Give the whole listing below once more, exactly, without pictures.
[[ Source data, beginning ]]
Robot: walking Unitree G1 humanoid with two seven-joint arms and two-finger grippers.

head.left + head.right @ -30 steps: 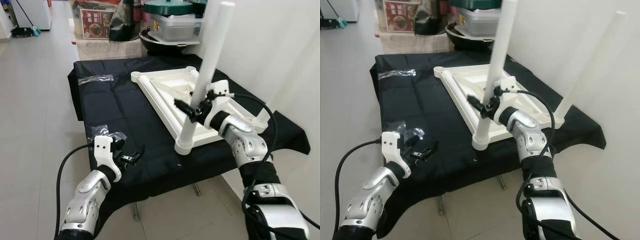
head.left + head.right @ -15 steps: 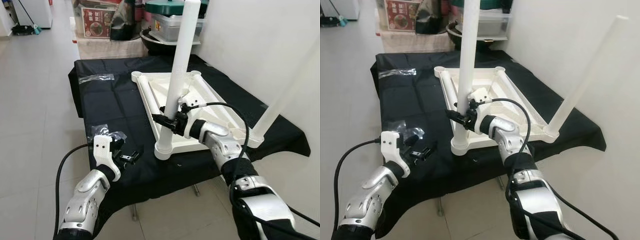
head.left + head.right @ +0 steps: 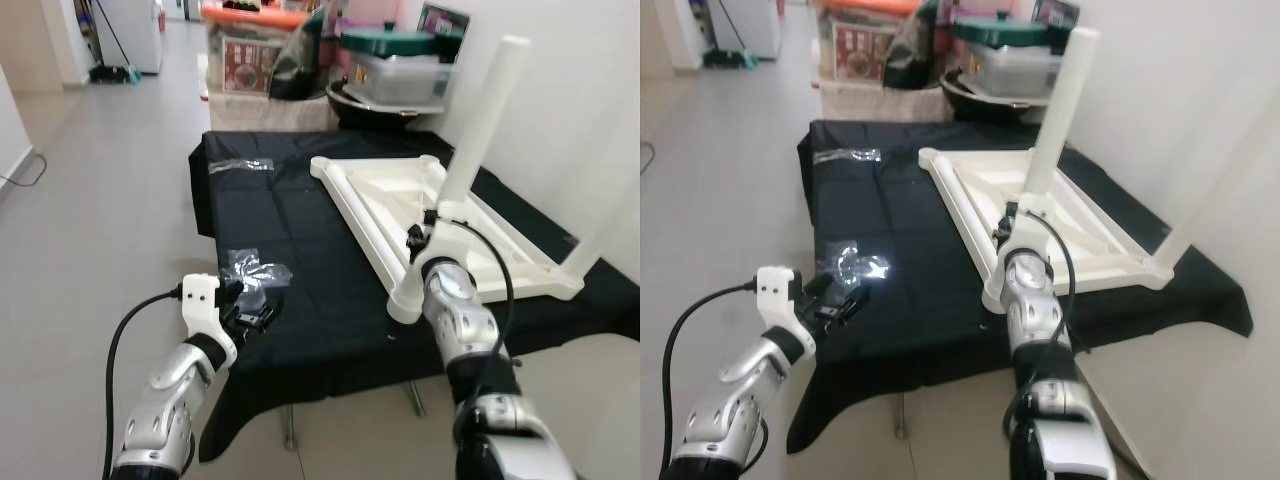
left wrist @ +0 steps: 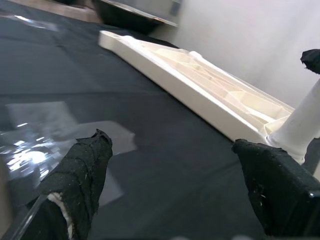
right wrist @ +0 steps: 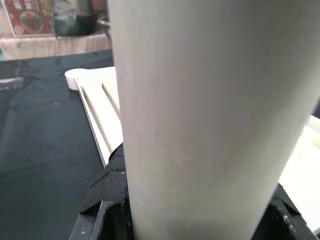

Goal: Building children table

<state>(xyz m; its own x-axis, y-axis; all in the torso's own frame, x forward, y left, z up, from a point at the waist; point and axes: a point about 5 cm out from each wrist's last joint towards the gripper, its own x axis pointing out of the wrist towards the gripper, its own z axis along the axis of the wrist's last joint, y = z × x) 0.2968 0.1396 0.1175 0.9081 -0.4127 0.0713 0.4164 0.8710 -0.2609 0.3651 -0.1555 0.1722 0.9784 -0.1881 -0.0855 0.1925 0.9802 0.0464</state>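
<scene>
An upside-down white tabletop (image 3: 380,185) lies on the black-covered table (image 3: 320,330). A white leg (image 3: 480,120) stands in its near corner socket, leaning a little right. My right gripper (image 3: 418,238) is shut on the low part of this leg; in the right wrist view the leg (image 5: 200,110) sits between the black fingers (image 5: 112,192). A second white leg (image 3: 600,235) rises from the right corner. My left gripper (image 3: 258,315) hovers open over the table's near left edge, nothing between its fingers (image 4: 85,170), beside a clear plastic bag (image 3: 255,270).
Another clear bag (image 3: 240,165) lies at the table's far left. Boxes, a lidded container (image 3: 400,75) and a dark pan crowd the space behind the table. A white wall runs along the right. Open tiled floor (image 3: 90,200) lies to the left.
The whole picture has shifted, so the camera moved. The right forearm now sits straight below the leg, still gripping it, and the leg leans right instead of upright. The left gripper stays put.
</scene>
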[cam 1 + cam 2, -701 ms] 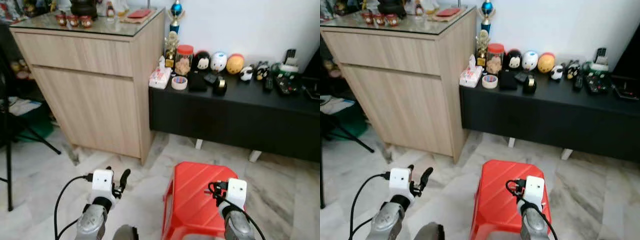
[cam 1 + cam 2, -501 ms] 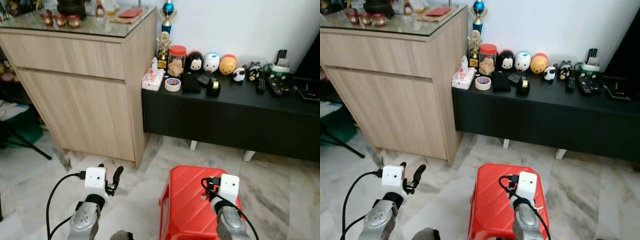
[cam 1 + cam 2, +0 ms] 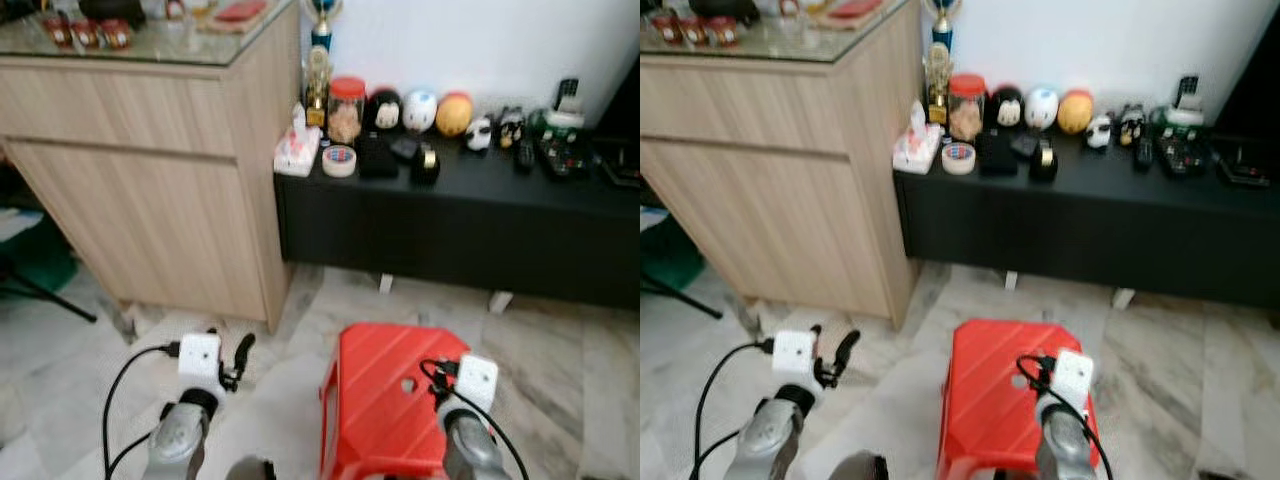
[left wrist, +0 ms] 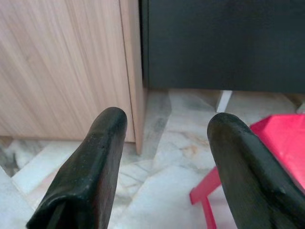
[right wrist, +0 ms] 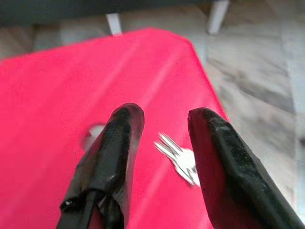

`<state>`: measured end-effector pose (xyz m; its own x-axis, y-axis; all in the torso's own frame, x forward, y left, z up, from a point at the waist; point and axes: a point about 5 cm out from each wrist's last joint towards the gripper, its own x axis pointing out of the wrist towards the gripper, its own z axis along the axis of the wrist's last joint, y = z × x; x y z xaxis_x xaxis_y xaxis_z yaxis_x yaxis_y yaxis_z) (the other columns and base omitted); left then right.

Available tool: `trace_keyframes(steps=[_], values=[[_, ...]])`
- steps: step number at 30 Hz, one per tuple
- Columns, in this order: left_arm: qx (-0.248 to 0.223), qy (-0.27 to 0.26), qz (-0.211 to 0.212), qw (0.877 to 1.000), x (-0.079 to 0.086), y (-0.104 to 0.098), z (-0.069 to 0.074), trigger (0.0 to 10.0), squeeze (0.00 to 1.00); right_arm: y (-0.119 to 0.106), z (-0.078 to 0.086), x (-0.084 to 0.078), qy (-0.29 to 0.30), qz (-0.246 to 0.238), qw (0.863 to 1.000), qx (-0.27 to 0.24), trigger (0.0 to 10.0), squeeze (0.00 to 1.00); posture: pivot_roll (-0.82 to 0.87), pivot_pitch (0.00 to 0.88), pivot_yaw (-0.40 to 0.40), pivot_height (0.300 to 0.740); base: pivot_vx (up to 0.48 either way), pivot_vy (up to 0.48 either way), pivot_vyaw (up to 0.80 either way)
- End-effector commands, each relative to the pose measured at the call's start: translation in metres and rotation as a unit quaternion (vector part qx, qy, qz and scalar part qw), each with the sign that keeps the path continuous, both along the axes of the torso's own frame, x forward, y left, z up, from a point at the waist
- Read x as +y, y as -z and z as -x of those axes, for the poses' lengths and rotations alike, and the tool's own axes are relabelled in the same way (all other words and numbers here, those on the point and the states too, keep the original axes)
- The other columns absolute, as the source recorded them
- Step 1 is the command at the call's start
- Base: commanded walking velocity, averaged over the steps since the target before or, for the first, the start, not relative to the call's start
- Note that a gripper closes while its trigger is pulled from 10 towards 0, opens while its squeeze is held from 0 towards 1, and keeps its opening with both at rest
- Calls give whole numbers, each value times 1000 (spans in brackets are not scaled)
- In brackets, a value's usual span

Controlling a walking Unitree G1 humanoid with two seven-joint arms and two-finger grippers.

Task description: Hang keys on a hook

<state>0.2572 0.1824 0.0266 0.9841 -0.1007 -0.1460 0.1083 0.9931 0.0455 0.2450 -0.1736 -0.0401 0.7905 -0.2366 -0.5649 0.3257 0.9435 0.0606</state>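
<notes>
On the red stool in front of the robot lie the keys, a small silver bunch resting flat on the seat near its round centre hole. The right gripper hovers just above them with its fingers spread, one on each side of the bunch and touching neither it nor the seat. So the step in hand is the pick-up; nothing is held yet.

The left gripper hangs idle over the marble floor, its fingers also wide apart, pointing toward the corner where the wooden cabinet meets the low black counter.

Next, I judge, the right gripper must drop straight down until its fingertips reach the seat, then close on the bunch. Thin keys lying flat on smooth plastic may slide or slip out, so a grip on the ring or the thickest part looks safest.

No hook can be made out. Once the keys are lifted, the robot will likely have to turn or walk to find one.
</notes>
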Motion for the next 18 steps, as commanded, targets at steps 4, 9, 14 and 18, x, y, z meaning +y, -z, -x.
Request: trace_keyframes(steps=[4, 9, 14, 18], values=[[7, 8, -2, 1000, -1, 1, 0, 10000, 0, 7, 4, 3, 6, -18, 999, 36, 10000, 933, 7, 17, -38, 642, 0, 0, 0], [7, 12, -2, 1000, -3, 0, -2, 10000, 0, 9, 5, 0, 29, -30, 998, 54, 10000, 1000, 12, 28, -39, 642, 0, 0, 0], [3, 18, -7, 1000, -3, -4, -12, 10000, 0, 6, 0, -1, 26, -25, 998, 57, 10000, 1000, 10, 47, -39, 642, 0, 0, 0], [-18, 3, 15, 1000, -1, -18, -23, 10000, 0, 1, -7, -1, 9, -12, 999, 48, 10000, 0, 17, 66, -41, 642, 0, 0, 0]])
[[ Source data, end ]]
Completed exercise:
Robot: walking Unitree G1 humanoid with two seven-joint arms and two-finger grippers.

head.left + head.right @ -30 steps: 
head.left + head.right @ -15 steps: 
head.left + head.right @ +0 steps: 
left wrist @ +0 steps: 
right wrist @ +0 steps: 

Goal: Building children table

<state>(xyz m; its own x-axis, y-axis; all in the torso's own frame, x forward, y left, z up, from a point at the waist; point and axes: a point about 5 cm out from each wrist's last joint towards the gripper, its own x axis pointing out of the wrist towards the gripper, its own z axis along the axis of the wrist's last joint, y = z × x) 0.2968 0.1396 0.1175 0.9081 -0.4127 0.0713 0.4164 0.8710 -0.2609 0.3651 -0.1555 0.1722 0.9784 -0.1881 -0.0855 0.1925 0.9802 0.0464</state>
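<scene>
An upside-down white tabletop (image 3: 380,185) lies on the black-covered table (image 3: 320,330). A white leg (image 3: 480,120) stands in its near corner socket, leaning a little right. My right gripper (image 3: 418,238) is shut on the low part of this leg; in the right wrist view the leg (image 5: 200,110) sits between the black fingers (image 5: 112,192). A second white leg (image 3: 600,235) rises from the right corner. My left gripper (image 3: 258,315) hovers open over the table's near left edge, nothing between its fingers (image 4: 85,170), beside a clear plastic bag (image 3: 255,270).
Another clear bag (image 3: 240,165) lies at the table's far left. Boxes, a lidded container (image 3: 400,75) and a dark pan crowd the space behind the table. A white wall runs along the right. Open tiled floor (image 3: 90,200) lies to the left.
The whole picture has shifted, so the camera moved. The right forearm now sits straight below the leg, still gripping it, and the leg leans right instead of upright. The left gripper stays put.
</scene>
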[cam 1 + cam 2, -701 ms] 
[cam 1 + cam 2, -501 ms] 
[cam 1 + cam 2, +0 ms] 
[left wrist, +0 ms] 
[right wrist, +0 ms] 

`<state>`: measured end-effector pose (xyz m; its own x-axis, y-axis; all in the torso's own frame, x forward, y left, z up, from a point at the waist; point and axes: a point about 5 cm out from each wrist's last joint towards the gripper, its own x axis pointing out of the wrist towards the gripper, its own z axis along the axis of the wrist's last joint, y = z × x; x y z xaxis_x xaxis_y xaxis_z yaxis_x yaxis_y yaxis_z) (the other columns and base omitted); left then right.

Available tool: `trace_keyframes(steps=[_], values=[[_, ...]])`
- steps: step number at 30 Hz, one per tuple
- Columns, in this order: left_arm: qx (-0.248 to 0.223), qy (-0.27 to 0.26), qz (-0.211 to 0.212), qw (0.877 to 1.000), x (-0.079 to 0.086), y (-0.104 to 0.098), z (-0.069 to 0.074), trigger (0.0 to 10.0), squeeze (0.00 to 1.00); right_arm: y (-0.119 to 0.106), z (-0.078 to 0.086), x (-0.084 to 0.078), qy (-0.29 to 0.30), qz (-0.246 to 0.238), qw (0.863 to 1.000), qx (-0.27 to 0.24), trigger (0.0 to 10.0), squeeze (0.00 to 1.00); posture: pivot_roll (-0.82 to 0.87), pivot_pitch (0.00 to 0.88), pivot_yaw (-0.40 to 0.40), pivot_height (0.300 to 0.740); base: pivot_vx (up to 0.48 either way), pivot_vy (up to 0.48 either way), pivot_vyaw (up to 0.80 either way)
- End-effector commands, each relative to the pose measured at the call's start: translation in metres and rotation as a unit quaternion (vector part qx, qy, qz and scalar part qw), each with the sign that keeps the path continuous, both along the axes of the torso's own frame, x forward, y left, z up, from a point at the waist
- Read x as +y, y as -z and z as -x of those axes, for the poses' lengths and rotations alike, and the tool's own axes are relabelled in the same way (all other words and numbers here, those on the point and the states too, keep the original axes)
- The other columns absolute, as the source recorded them
- Step 1 is the command at the call's start
- Base: commanded walking velocity, averaged over the steps since the target before or, for the first, the start, not relative to the call's start
- Note that a gripper closes while its trigger is pulled from 10 towards 0, opens while its squeeze is held from 0 towards 1, and keeps its opening with both at rest
- Calls give whole numbers, each value times 1000 (spans in brackets are not scaled)
- In brackets, a value's usual span

Controlling a walking Unitree G1 humanoid with two seven-joint arms and two-finger grippers.

Task description: Hang keys on a hook

<state>0.2572 0.1824 0.0266 0.9841 -0.1007 -0.1460 0.1083 0.9931 0.0455 0.2450 -0.1736 -0.0401 0.7905 -0.2366 -0.5649 0.3257 0.9435 0.0606</state>
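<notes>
On the red stool in front of the robot lie the keys, a small silver bunch resting flat on the seat near its round centre hole. The right gripper hovers just above them with its fingers spread, one on each side of the bunch and touching neither it nor the seat. So the step in hand is the pick-up; nothing is held yet.

The left gripper hangs idle over the marble floor, its fingers also wide apart, pointing toward the corner where the wooden cabinet meets the low black counter.

Next, I judge, the right gripper must drop straight down until its fingertips reach the seat, then close on the bunch. Thin keys lying flat on smooth plastic may slide or slip out, so a grip on the ring or the thickest part looks safest.

No hook can be made out. Once the keys are lifted, the robot will likely have to turn or walk to find one.
</notes>
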Motion for the next 18 steps, as commanded, targets at steps 4, 9, 14 and 18, x, y, z meaning +y, -z, -x.
Request: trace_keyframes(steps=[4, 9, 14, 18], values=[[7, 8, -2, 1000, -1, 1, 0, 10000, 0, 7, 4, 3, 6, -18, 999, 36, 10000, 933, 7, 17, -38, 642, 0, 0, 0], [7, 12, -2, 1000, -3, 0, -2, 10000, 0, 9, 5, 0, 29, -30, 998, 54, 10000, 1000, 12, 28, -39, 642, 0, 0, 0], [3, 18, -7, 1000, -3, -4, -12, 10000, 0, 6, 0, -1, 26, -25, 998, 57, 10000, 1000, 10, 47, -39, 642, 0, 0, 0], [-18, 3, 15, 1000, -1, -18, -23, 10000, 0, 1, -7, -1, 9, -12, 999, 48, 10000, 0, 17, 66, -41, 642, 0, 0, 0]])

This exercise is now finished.